Nació en 1917 en un pueblo perdido de la provincia de Badajoz, Azuaga, en la España más profunda y allí ha pasado toda su vida excepto los años que duró la guerra. Sorteando las balas de cañón ella, con 15 años, y su hermana caminaron hasta un pueblo de Ciudad Real, a casi 50 kilómetros de su casa. Allí las metieron en un tren y las llevaron a Albacete, donde trabajaron en casa de una familia hasta que acabó la guerra. Durante ese tiempo no pudo cuidar de sus 7 hermanos ni de su padre como siempre lo había hecho. Algunos se quedaron en el pueblo, otros estuvieron combatiendo.

Cuando regresó, Azuaga estaba tomada por los Nacionales. Al bajar del tren le comunicaron que su padre había muerto de una enfermedad mental pero ella nunca supo ni siquiera donde está enterrado. Ese no fue el primer golpe que le dio la vida. Su madre había muerto cuando ella era pequeña, dicen que de pena.

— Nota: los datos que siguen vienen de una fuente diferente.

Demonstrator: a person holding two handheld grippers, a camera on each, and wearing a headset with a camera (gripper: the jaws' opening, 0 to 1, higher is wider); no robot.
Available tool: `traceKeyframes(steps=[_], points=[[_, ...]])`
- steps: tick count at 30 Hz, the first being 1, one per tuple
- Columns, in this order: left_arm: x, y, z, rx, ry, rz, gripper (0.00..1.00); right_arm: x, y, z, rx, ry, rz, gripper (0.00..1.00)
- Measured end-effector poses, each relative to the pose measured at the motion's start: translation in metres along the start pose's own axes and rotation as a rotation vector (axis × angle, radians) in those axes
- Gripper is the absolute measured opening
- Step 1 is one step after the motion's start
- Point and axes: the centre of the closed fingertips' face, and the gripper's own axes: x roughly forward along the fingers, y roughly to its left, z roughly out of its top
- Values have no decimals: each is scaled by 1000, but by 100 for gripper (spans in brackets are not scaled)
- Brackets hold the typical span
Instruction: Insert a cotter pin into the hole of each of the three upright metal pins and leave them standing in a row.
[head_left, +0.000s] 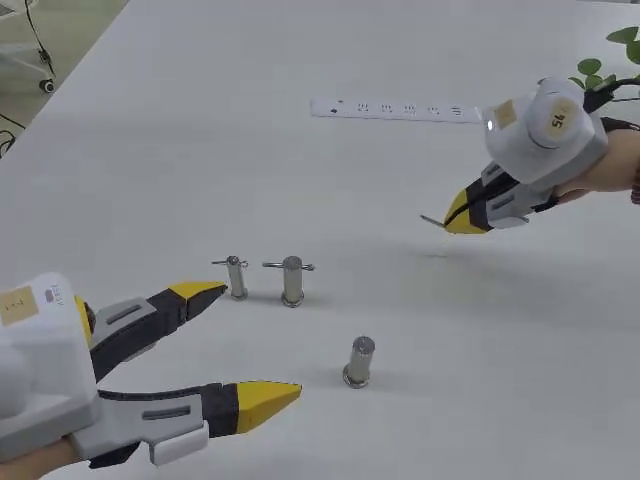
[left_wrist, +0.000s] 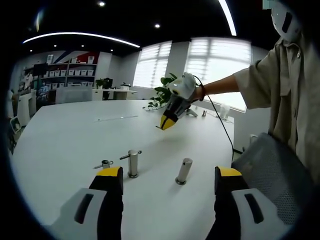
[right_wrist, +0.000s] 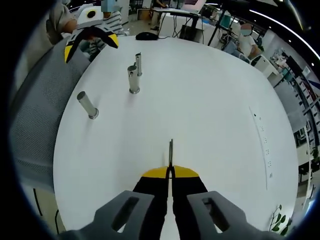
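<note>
The cotter pin (right_wrist: 171, 150) is pinched between the closed jaws of the right tool (right_wrist: 171, 172) and sticks straight out past the yellow tips. In the head view the right tool (head_left: 458, 215) hangs above the desk (head_left: 200, 150) at the upper right, tips pointing left and down, with the cotter pin (head_left: 433, 219) showing as a thin sliver at its nose. The bare pin (head_left: 360, 361) stands upright on the desk well apart from it, down and to the left, nearer the person. In the right gripper view the bare pin (right_wrist: 88, 105) sits far off to the left of the line of the jaws. The two fitted pins (head_left: 292, 281) stand upright just beside each other farther back and left of the bare pin, each crossed near its top by one of the set cotters (head_left: 288, 265). The bare pin is out of line with them. The left tool (head_left: 240, 343) is wide open and empty at the near left, and its farther tip is near the left fitted pin. In the left gripper view the bare pin (left_wrist: 184, 171) lies ahead between the two jaws, closer to the right one, and the fitted pins (left_wrist: 132, 164) are ahead of the left jaw. A power strip (head_left: 395, 109) lies far back on the desk, and a plant (head_left: 610, 60) shows at the right edge.
</note>
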Motion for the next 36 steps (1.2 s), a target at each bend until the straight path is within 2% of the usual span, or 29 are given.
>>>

Recuerda ya sin mostrar un mínimo de dolor que tres amigas suyas fueron asesinadas y que cuando los Nacionales fusilaban a alguien lo hacían en la puerta del Ayuntamiento y les obligaban a verlo.

La suya ha sido una vida difícil de imaginar, una de esas vidas que vemos en la películas. Pero a Concha nunca nadie le ha regalado nada. Nadie ha escrito sobre ella ni le han dedicado una canción.

Aprendió a leer sola, descifrando las cartas que sus hermanos le escribían desde el frente. Vio la televisión por primera vez cuando tenia 50 años. Ha trabajado siempre para cuidar a los suyos y cuando se le pregunta por el día mas feliz de su vida, responde: “Yo no recuerdo pasar días buenos. Todos eran malos. Bueno, algunos estuvieron mejor, pero así pasé toda la vida”.

Es una mujer fría, de hierro, con una coraza tan gruesa que ya no se puede traspasar. Contesta a mis preguntas sin inmutarse y, de vez en cuando, la demencia se lleva la poca lucidez que le queda.

EN EL METRO

Cada mañana cojo el metro cuando todavía es oscuro. Llego medio dormida, pero en el subsuelo el ritmo se acelera. La gente corre como si se le fuera la vida para alcanzar el metro, que no les hace caso y se escapa. Es que esperar durante dos minutos la llegada de uno nuevo es una de las peores tragedias matutinas que existen.

En el vagón suelo leer. Pero otra de mis ocupaciones favoritas es buscar ratas, que a esas horas abundan. Me explico. Mi padre tiene una teoría y me la explicó yendo en metro. Dice que si le colocas imaginariamente bigotes de rata a cualquier cara del vagón, te darás cuenta de que somos todos medio roedores. ¡Y tiene razón! ¿Lo habéis probado? Hay raras excepciones, casos extraños que ni con bigote ratil se convierte en ratón. Pero son muy pocos. Incluso yo, reflejada en el cristal, soy bastante ratuna.

Pero como he dicho antes de hablar de ratas, la lectura es mi ocupación principal. Creo que el metro por la mañana es la mejor sala de lectura que existe. La gente está medio dormida, todos callan y algunos incluso duermen, como si el asiento del vagón fuera una prolongación de la cama que han abandonado hace unos minutos. Mientras lees en el metro, te estás desplazando, física y mentalmente. Por eso creo que es más fácil meterse en la lectura si estás en un vagón que si estás en el sofá de casa, porque realmente estás viajando. De hecho conozco mucha gente que solo abre un libro cuando coge el metro.

En mitad de mi camino paso por Goya, una parada en la que siempre me entran ganas de bajar. Me encantó descubrir que las paredes del andén están cubiertas de algunos dibujos y grabados del pintor y siempre pienso en bajarme para verlos, pero nunca tengo tiempo porque siempre voy corriendo. Es la ley del metro y sus pasillos. Pero lo que más me gustaría que esa fuera mi parada de inicio, así podría recrearme en ellos sufro mientras la tragedia de esperar el metro dos minutos.

Mi viaje acaba rápido, he leído dos o tres páginas y en seguida me coloco los cascos para no salir sola del subsuelo. Estos días me acompaña Cathy Smith, una chica que cogió un bote de pastillas mientras el médico hacía la vista gorda (invertid dos minutos y cuarenta y cinco segundos de vuestra vida en escuchar esta canción, por favor. No es como esperar un metro nuevo).